__AIM OF THE TASK__.
Somewhere below is a line with "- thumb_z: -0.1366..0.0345" and, later, a line with "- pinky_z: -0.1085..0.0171"; repeat those two lines and all the lines between them, exactly as they are.

___ DATA EXTRACTS

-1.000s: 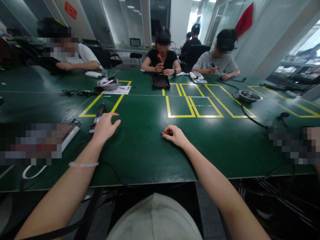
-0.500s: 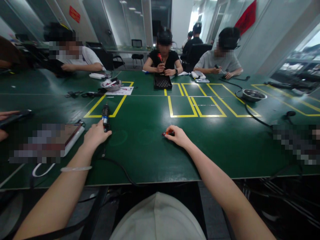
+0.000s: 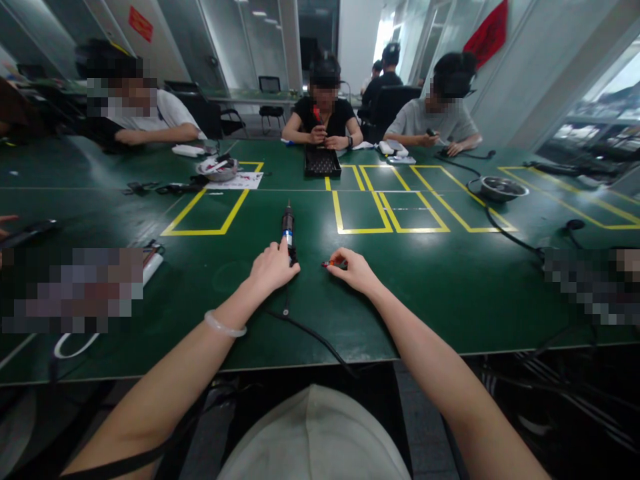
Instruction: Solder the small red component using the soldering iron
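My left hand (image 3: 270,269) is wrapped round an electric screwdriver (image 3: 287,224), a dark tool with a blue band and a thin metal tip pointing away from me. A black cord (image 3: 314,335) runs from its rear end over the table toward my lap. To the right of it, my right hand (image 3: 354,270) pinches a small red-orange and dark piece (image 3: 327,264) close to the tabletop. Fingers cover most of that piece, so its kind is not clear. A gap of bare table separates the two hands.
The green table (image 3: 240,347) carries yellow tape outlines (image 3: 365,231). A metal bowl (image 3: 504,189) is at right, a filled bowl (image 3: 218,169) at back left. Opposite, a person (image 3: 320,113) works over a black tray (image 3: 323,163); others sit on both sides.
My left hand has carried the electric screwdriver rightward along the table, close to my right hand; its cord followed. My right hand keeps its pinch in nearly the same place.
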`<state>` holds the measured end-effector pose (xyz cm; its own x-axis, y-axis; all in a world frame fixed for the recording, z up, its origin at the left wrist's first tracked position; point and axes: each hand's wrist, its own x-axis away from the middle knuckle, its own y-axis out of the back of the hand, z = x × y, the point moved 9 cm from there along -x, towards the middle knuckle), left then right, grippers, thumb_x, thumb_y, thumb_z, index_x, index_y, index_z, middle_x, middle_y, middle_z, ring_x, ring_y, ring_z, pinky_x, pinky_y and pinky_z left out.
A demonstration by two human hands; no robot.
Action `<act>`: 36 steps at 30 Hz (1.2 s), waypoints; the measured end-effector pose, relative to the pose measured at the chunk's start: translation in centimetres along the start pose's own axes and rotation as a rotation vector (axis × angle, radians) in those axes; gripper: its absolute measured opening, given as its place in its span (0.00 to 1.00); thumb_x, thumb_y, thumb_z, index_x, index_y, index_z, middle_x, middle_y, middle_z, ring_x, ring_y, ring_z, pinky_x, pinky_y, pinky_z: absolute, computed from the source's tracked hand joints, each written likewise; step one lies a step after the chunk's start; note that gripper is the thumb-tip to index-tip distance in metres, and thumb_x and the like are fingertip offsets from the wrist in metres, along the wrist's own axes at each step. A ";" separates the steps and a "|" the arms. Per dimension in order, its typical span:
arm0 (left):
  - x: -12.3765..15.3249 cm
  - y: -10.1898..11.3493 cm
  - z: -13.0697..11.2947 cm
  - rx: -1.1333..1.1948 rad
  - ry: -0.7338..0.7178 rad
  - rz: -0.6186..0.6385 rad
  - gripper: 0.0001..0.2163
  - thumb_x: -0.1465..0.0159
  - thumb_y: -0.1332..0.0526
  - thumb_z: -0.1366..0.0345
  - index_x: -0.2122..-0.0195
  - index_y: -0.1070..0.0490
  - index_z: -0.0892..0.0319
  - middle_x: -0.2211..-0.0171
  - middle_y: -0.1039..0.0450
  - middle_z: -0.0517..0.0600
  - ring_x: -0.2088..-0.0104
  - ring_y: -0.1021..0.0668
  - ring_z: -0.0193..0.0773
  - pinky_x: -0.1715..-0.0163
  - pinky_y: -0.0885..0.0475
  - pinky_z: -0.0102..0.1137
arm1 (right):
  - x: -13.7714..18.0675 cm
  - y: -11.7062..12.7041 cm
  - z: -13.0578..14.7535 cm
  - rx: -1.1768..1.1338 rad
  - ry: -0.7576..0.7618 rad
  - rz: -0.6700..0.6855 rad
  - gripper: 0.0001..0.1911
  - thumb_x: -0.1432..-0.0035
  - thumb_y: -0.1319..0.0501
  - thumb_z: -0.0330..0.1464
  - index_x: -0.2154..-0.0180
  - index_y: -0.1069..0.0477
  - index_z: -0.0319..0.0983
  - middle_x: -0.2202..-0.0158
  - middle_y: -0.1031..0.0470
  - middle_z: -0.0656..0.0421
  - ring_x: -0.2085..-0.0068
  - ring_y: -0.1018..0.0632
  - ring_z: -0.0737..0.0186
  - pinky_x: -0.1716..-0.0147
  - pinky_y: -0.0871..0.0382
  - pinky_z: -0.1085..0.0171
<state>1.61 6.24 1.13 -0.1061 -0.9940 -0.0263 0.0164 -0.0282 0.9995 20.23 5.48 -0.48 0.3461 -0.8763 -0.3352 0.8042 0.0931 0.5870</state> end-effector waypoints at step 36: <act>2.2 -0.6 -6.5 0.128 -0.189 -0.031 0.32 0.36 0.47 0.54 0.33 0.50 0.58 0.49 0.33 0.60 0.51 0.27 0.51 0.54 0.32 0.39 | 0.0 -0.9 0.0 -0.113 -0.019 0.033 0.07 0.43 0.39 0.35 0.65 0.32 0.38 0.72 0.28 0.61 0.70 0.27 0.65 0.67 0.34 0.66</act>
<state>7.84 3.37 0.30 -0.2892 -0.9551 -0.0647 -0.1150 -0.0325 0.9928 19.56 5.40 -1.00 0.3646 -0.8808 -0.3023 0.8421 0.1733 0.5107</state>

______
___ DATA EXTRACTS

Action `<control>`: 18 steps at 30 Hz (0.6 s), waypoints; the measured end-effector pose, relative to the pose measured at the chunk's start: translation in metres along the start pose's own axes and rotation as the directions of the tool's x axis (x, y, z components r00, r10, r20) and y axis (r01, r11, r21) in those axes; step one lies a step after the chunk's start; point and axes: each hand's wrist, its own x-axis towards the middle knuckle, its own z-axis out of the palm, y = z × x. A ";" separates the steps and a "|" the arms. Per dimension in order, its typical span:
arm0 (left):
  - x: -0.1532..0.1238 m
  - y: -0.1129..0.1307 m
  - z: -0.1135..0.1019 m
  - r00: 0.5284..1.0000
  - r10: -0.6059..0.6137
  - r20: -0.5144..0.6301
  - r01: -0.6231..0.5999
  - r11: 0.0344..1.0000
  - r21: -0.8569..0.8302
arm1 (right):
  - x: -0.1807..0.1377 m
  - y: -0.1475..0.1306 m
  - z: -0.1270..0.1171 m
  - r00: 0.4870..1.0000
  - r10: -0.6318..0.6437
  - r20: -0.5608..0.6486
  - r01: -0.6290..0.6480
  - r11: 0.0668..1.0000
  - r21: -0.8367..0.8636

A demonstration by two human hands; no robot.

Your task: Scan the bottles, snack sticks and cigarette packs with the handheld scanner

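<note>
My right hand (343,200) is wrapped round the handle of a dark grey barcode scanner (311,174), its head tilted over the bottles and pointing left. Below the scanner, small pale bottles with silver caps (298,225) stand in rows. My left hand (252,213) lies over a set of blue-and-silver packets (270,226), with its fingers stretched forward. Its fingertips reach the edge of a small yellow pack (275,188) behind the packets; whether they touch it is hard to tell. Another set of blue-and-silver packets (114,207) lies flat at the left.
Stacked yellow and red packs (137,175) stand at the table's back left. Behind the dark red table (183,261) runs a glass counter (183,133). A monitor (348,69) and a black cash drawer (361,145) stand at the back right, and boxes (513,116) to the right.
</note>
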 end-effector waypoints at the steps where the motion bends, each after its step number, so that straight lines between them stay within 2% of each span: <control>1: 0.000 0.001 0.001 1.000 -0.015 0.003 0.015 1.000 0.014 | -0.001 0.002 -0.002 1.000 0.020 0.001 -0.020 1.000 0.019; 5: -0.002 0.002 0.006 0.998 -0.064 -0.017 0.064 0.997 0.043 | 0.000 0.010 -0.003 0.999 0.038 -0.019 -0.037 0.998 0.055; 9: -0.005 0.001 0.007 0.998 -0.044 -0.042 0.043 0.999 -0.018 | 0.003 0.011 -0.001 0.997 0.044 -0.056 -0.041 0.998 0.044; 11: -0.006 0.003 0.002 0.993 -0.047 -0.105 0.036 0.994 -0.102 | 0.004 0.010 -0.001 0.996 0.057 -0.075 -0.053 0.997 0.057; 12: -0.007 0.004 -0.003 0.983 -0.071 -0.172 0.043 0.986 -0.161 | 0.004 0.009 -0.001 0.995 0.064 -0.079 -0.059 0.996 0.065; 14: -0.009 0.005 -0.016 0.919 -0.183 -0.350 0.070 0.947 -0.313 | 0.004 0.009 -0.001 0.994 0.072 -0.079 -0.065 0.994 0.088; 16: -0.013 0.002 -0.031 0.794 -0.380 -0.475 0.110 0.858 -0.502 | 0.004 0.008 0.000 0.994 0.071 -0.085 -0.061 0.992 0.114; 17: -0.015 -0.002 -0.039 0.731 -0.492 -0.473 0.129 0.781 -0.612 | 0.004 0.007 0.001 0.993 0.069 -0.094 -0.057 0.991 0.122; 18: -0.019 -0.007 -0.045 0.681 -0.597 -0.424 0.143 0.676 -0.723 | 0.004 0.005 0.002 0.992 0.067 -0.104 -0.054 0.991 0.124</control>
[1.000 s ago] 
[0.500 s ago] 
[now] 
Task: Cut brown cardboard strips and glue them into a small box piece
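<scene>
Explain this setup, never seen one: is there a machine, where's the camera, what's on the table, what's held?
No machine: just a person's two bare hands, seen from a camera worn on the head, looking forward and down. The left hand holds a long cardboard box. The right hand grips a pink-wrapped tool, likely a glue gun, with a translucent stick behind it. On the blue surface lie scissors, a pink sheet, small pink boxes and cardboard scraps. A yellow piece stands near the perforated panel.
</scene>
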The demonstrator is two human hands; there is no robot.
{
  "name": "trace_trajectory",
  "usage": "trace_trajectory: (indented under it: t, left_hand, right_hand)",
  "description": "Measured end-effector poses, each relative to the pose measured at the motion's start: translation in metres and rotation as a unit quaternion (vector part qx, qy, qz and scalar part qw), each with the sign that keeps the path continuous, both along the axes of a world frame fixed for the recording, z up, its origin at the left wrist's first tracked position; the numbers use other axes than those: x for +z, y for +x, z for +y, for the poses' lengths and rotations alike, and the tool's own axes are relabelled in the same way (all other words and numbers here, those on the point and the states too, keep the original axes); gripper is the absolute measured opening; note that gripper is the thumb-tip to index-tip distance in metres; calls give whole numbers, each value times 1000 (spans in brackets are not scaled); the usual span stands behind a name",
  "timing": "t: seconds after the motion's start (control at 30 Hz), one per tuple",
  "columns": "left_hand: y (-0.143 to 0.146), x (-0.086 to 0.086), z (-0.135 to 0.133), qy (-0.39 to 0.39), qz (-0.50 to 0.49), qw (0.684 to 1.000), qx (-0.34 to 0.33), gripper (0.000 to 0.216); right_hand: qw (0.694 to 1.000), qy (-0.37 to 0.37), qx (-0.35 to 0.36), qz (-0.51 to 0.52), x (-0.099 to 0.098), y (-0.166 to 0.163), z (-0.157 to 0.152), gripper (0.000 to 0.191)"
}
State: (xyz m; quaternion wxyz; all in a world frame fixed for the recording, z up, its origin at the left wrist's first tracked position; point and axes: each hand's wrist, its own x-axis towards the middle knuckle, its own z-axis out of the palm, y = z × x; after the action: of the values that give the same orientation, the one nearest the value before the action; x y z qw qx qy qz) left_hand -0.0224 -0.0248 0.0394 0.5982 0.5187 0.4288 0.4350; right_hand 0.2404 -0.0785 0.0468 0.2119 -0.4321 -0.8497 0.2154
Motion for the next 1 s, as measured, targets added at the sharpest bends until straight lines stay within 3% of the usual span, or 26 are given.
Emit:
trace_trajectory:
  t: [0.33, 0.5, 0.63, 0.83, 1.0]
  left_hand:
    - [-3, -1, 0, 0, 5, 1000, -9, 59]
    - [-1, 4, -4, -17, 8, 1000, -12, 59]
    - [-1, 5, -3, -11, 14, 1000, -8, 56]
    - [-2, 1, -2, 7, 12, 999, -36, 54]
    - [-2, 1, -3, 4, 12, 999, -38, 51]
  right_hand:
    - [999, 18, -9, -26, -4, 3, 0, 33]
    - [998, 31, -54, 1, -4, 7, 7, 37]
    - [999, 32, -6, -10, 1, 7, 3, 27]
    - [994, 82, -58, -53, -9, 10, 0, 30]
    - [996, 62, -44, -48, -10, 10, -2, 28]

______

__THE ANSWER__.
  - thumb_z: -0.1366..0.0345
  - index_x: -0.2122..-0.0195
  - index_y: -0.1070..0.0490
  - index_z: -0.0892..0.0319
  - middle_x: -0.2211..-0.0171
  - middle_y: -0.1039..0.0450
  - middle_z: -0.0517..0.0600
  - ring_x: -0.2088..-0.0104
  - ring_y: -0.1021..0.0668
  - ring_z: -0.0193..0.0773
  - pinky_x: -0.1715..-0.0163
  - pinky_y: -0.0885..0.0475
  - pinky_z: -0.0102..0.1137
arm1 (right):
  - x: -13.7714..18.0675 cm
  - y: -11.7062..12.7041 cm
  - z: -13.0578..14.7535 cm
  - rx: -1.1768..1.1338 rad
  - ry: -0.7576..0.7618 rad
  - rz: -0.6700..0.6855 rad
  - gripper: 0.0001..0.1911
  - thumb_x: -0.1432..-0.0035
  - thumb_y: -0.1319..0.0501
  - thumb_z: -0.0330..0.1464
  - index_x: -0.2154..-0.0180
  - index_y: -0.1069..0.0477
  - index_z: -0.0319..0.0983
  - middle_x: -0.2202..-0.0158
  - middle_y: -0.1031..0.0470
  - middle_z: -0.0656..0.0421
  - ring_x: -0.2085..-0.0068
  - ring_y: -0.1018..0.0632
  - ring_z: -0.0737..0.0186
  - pinky_x: -0.1716..-0.0147
  - pinky_y: -0.0871..0.0382
  - pinky_z: -0.1085..0.0171

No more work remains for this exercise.